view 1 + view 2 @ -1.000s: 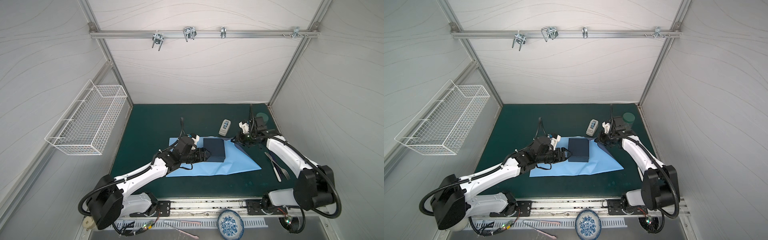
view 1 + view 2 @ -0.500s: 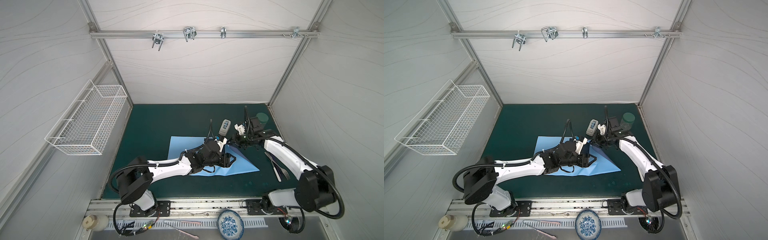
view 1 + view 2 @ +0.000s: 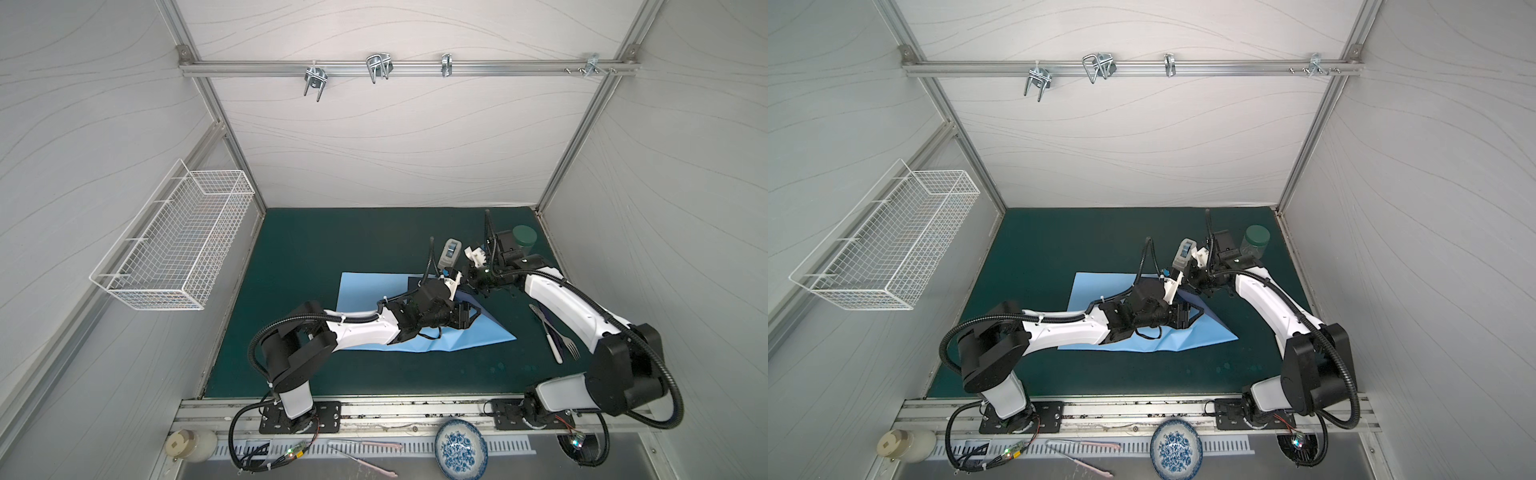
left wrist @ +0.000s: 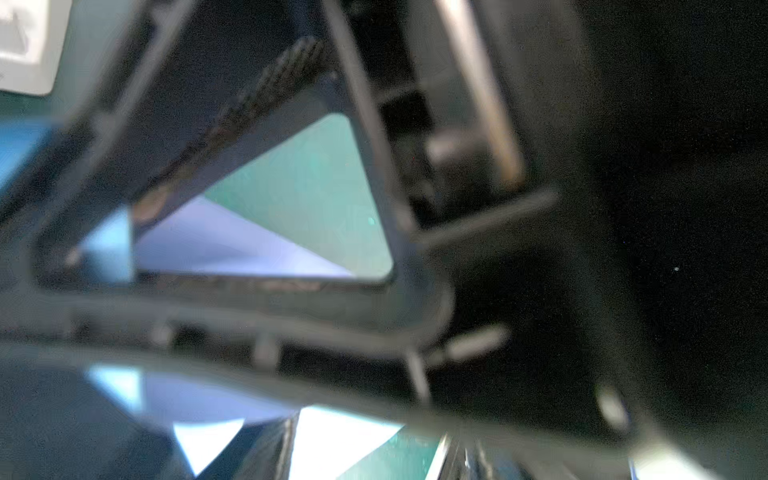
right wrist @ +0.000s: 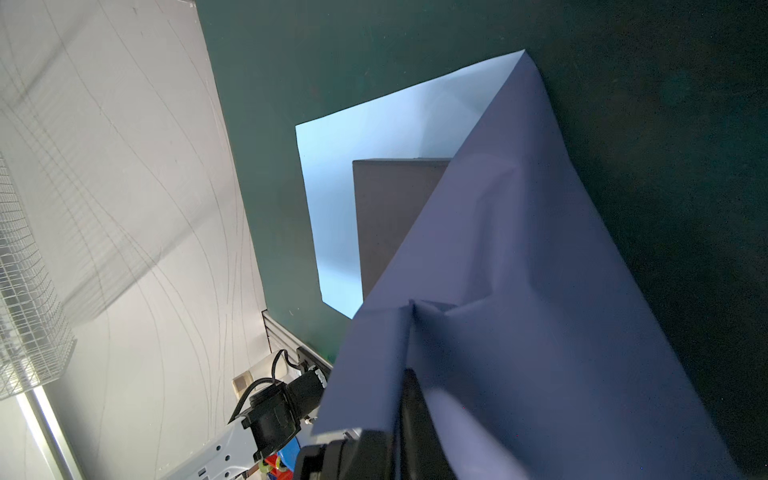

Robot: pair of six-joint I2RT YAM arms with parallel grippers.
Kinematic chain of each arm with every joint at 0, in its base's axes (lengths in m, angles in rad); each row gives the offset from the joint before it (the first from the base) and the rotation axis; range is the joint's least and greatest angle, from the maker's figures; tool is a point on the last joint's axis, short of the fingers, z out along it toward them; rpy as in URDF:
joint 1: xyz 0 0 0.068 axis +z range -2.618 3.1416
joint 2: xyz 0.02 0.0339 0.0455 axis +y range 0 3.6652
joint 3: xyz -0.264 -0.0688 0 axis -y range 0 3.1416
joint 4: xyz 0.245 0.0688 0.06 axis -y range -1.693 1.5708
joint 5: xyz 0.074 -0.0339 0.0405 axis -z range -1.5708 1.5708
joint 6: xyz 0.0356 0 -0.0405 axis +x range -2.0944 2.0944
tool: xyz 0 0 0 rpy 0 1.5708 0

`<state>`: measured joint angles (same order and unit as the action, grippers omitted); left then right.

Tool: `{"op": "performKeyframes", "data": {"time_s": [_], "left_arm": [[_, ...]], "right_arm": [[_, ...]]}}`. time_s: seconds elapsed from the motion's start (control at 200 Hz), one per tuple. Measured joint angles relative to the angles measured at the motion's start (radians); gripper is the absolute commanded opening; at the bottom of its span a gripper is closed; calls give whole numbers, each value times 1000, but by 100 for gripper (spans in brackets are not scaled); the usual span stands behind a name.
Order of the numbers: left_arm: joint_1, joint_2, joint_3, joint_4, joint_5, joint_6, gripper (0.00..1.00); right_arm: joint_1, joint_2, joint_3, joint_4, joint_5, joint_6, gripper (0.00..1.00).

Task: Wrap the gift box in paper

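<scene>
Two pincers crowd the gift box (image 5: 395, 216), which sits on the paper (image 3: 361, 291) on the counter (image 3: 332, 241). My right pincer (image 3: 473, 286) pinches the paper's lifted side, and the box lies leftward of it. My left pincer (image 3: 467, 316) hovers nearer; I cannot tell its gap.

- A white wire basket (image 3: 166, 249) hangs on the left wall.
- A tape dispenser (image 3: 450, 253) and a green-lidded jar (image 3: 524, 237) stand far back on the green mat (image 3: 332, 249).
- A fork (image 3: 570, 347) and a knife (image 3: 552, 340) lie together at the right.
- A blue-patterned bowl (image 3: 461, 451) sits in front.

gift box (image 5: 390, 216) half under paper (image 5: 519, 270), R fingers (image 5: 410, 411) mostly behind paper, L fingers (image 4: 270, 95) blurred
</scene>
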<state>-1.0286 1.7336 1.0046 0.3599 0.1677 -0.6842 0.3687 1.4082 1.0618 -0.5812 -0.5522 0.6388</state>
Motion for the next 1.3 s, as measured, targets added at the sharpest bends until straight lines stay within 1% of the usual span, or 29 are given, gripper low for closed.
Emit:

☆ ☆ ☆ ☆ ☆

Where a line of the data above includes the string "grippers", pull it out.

Robot: pair of six-joint I2RT YAM arms with parallel grippers.
`<state>`: measured joint angles (same order and unit as the action, grippers omitted); left then right.

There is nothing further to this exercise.